### The data
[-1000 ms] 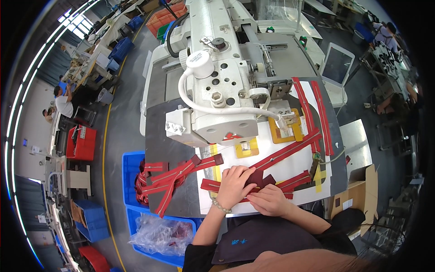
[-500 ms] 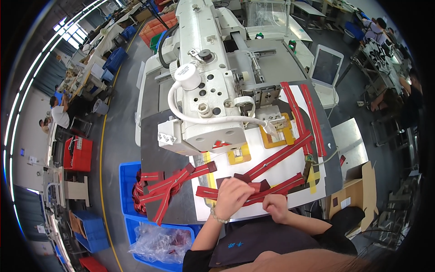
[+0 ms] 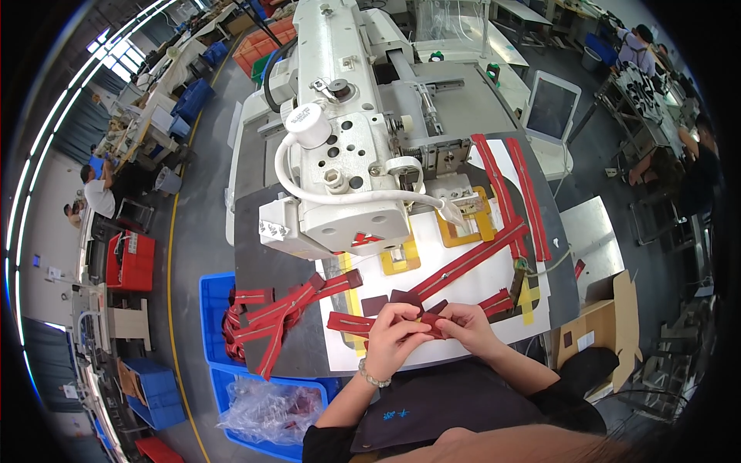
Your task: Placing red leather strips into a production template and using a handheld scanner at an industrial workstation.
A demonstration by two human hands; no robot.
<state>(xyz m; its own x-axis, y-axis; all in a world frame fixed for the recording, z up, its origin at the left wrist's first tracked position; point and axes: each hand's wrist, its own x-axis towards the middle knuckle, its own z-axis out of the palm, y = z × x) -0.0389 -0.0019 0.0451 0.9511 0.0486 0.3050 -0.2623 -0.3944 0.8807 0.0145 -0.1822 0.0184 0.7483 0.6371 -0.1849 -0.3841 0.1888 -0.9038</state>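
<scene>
Head view: left hand [image 3: 391, 337] and right hand [image 3: 465, 328] meeting over the white desk [image 3: 463, 285] in front of the white sewing machine [image 3: 340, 147]. Left grip pinched shut on a red zipper strip [image 3: 351, 322]; right grip closed on a small dark-red leather piece [image 3: 434, 327] touching that strip. More red zippers [image 3: 270, 320] heaped at left, above a blue bin [image 3: 212, 309].

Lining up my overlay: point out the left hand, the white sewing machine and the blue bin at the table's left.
left hand [image 3: 392, 339], head view, on the knuckles.
white sewing machine [image 3: 347, 181], head view, on its head casing.
blue bin [image 3: 210, 289], head view, on its rim.
</scene>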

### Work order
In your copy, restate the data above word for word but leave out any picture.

### Answer to this exercise
[-1000 ms] 
[-500 ms] 
[+0 ms] 
Your task: Placing red leather strips into a production template and using a handheld scanner at an industrial workstation.
A demonstration by two human hands; no robot.
<state>(xyz m; its own x-axis, y-axis; all in a world frame fixed for the recording, z up, its origin at the left wrist's first tracked position; point and axes: each hand's wrist, its own x-axis towards the middle knuckle, its own z-axis out of the palm, y = z × x) -0.0389 -0.0019 0.0451 0.9511 0.0486 0.3050 -0.2623 -0.3944 0.8807 0.0145 -0.1822 0.0184 0.7483 0.6371 -0.1849 -0.3841 0.1888 -0.9038</state>
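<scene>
Head view: left hand [image 3: 391, 337] and right hand [image 3: 465, 328] meeting over the white desk [image 3: 463, 285] in front of the white sewing machine [image 3: 340, 147]. Left grip pinched shut on a red zipper strip [image 3: 351, 322]; right grip closed on a small dark-red leather piece [image 3: 434, 327] touching that strip. More red zippers [image 3: 270, 320] heaped at left, above a blue bin [image 3: 212, 309].

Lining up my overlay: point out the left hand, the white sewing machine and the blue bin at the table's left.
left hand [image 3: 392, 339], head view, on the knuckles.
white sewing machine [image 3: 347, 181], head view, on its head casing.
blue bin [image 3: 210, 289], head view, on its rim.
</scene>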

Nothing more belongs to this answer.